Much has been said about Afghanistan and the impact of the foreign troops’ pullout from the country.
At the top of NGO concerns in the country is of course insecurity, especially after dozens of aid workers have been victims of violence. The compounds of the International Committee of the Red Cross and the International Organization for Migration were attacked in 2013, and just last week Taliban insurgents claimed responsibility over an attack on the Kabul guesthouse of U.S.-based demining nonprofit Roots of Peace.
These attacks involving humanitarians have led many aid groups to think about reducing expatriate staff or pulling out of the country altogether, especially now that questions over their safety become even more real with the full drawdown of foreign troops coming to a close this year. The International Rescue Committee temporarily halted its operations in Afghanistan in August 2013 following the deadly attack in Herat province that killed five of its local staff members.
But a new IRC report — to be launched today in New York and of which Devex obtained an advance copy — raises an equally alarming issue: the livelihoods of local NGO employees.
IRC consulted 124 of the organization's 650 Afghan staff members across nine provinces on their hopes and fears relating to the transition — and 76 of them said they (and most other local personnel) are afraid of losing their jobs.
“Since the United States informed us that ‘We are leaving Afghanistan in 2014,’ some organizations have closed, and a lot of people have become jobless. Others are afraid that they will lose their jobs. A lot of people were employed with international organizations and military-related activities.They were working as translators, as engineers… Now they will be losing their jobs,” a local NGO employee was quoted in the report.

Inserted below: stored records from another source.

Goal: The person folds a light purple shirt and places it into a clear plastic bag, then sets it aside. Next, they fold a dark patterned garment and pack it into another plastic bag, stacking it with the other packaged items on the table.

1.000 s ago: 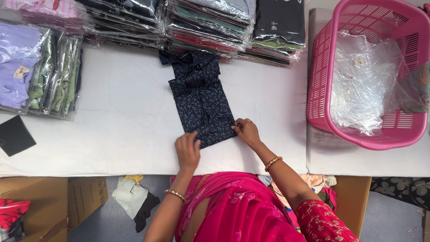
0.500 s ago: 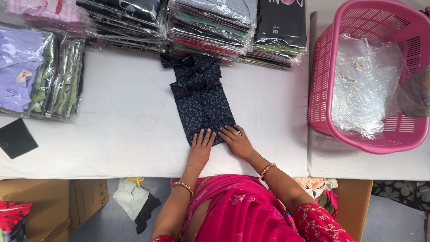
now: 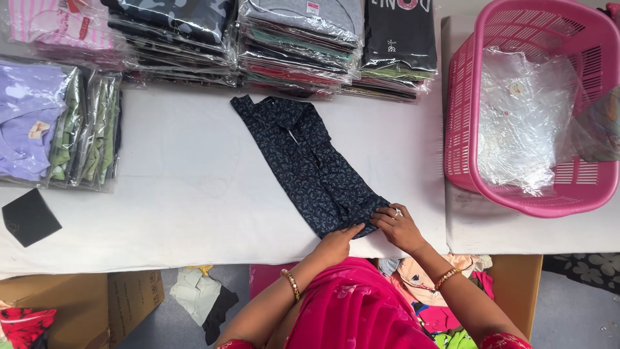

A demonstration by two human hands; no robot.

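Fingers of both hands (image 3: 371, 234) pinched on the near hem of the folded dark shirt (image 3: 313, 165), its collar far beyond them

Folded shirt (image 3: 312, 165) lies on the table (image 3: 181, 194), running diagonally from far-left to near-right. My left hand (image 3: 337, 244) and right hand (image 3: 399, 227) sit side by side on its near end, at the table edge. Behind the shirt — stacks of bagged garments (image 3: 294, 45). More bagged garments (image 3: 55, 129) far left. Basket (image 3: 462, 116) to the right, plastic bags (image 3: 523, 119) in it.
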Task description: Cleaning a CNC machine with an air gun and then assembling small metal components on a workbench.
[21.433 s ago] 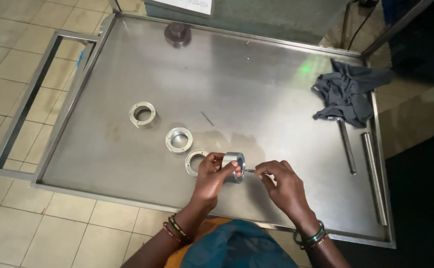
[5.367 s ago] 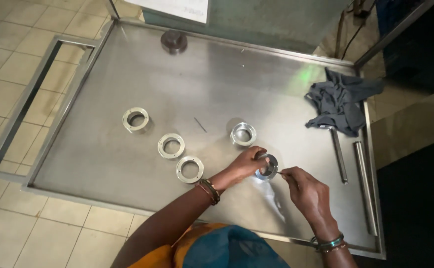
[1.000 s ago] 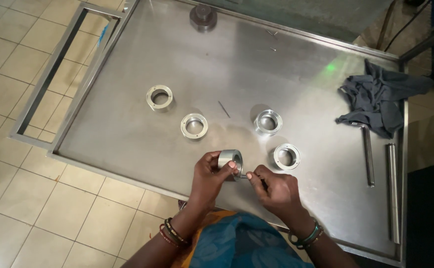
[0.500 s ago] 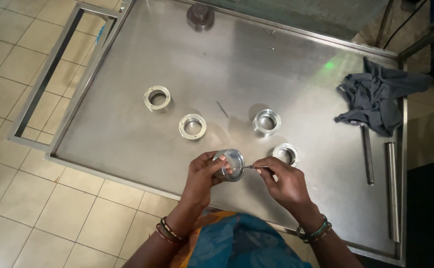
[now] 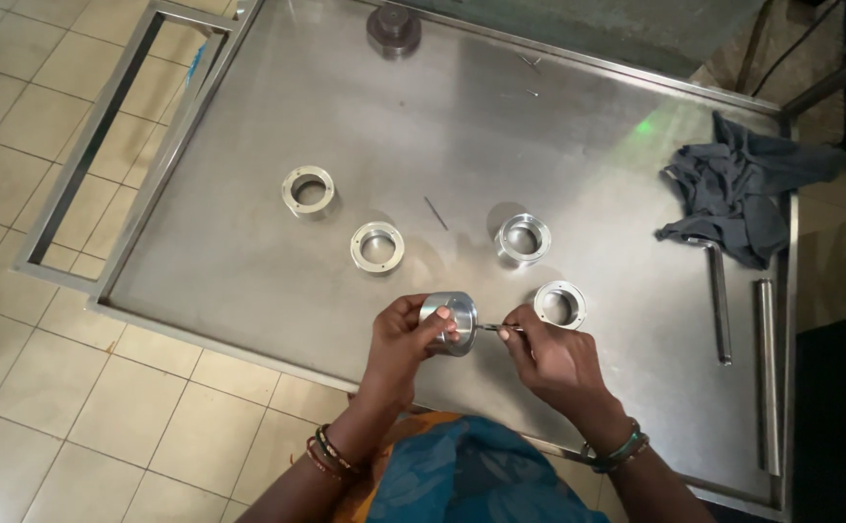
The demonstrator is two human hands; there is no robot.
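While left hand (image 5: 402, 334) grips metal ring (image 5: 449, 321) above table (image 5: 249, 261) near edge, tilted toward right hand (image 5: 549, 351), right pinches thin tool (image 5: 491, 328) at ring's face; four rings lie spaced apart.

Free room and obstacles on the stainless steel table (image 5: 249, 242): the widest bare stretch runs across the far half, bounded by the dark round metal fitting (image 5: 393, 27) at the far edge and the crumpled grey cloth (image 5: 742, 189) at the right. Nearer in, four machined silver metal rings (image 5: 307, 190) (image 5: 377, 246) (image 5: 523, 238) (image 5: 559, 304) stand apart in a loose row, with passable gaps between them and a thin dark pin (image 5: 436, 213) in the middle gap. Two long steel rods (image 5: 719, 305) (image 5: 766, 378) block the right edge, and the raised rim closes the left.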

There isn’t much available data on the current unemployment rate in Afghanistan, but a 2012 ILO assessment put it at 7.1 percent.

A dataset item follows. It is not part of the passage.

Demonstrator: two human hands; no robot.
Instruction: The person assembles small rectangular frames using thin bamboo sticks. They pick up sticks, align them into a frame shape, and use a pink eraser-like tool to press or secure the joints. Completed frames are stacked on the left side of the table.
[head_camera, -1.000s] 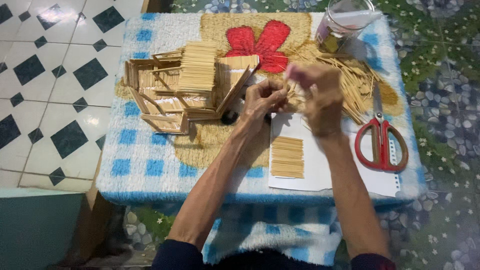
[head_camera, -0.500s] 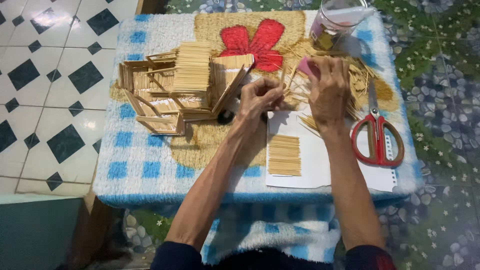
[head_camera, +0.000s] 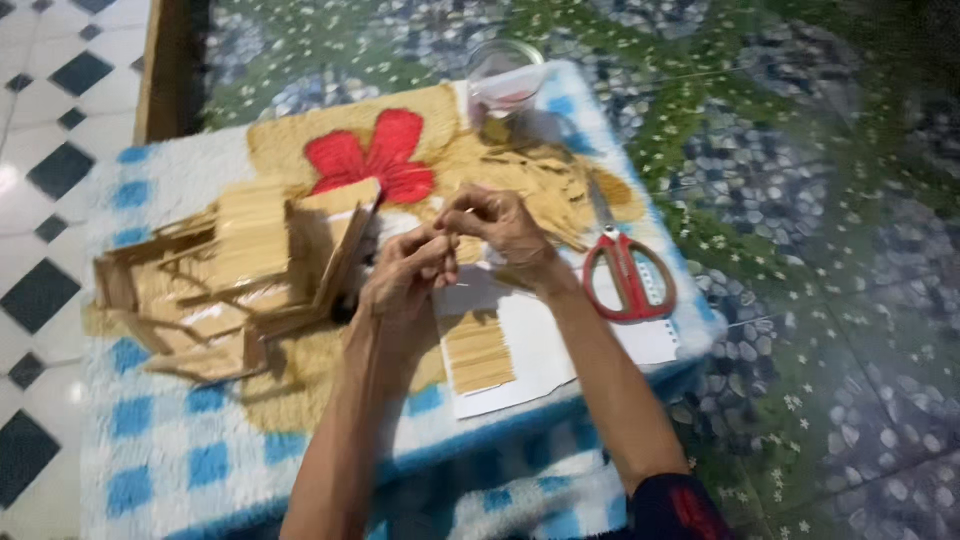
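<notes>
Left hand meets right hand — fingers pinched.

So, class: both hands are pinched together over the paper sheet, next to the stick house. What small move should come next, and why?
Probably lower the thin stick pinched between the left hand and right hand onto the row of sticks on the white paper. That row looks unfinished, and the hands hang just above it. What exactly the fingers hold is blurred.
</notes>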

The exodus of international forces — and potentially private contractors and aid implementers — could then exacerbate this already dire situation. It's unclear how many local aid workers would be affected, but many international organizations rely heavily on local staff. More than 99 percent of IRC staff in the country are Afghans.

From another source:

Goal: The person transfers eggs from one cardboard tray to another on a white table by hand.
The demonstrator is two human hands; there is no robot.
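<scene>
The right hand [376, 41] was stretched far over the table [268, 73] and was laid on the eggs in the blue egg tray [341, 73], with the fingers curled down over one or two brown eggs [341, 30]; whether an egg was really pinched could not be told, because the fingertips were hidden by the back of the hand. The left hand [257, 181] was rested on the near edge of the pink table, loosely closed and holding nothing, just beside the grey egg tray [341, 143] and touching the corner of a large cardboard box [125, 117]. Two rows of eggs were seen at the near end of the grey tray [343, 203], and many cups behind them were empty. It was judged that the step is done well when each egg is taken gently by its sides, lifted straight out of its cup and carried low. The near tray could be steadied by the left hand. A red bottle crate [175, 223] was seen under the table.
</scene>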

But is this being taken seriously enough by the international community? Despite repeated promises, many donors have reduced their funding to Afghanistan. The United States, the largest bilateral donor to the country, has dramatically slashed its budget for Afghanistan in the past few years: from $4 billion in 2011 to just $1.1 billion now. This decline in funding — and other issues such as corruption and taxation — are leading many aid implementers to consider walking out.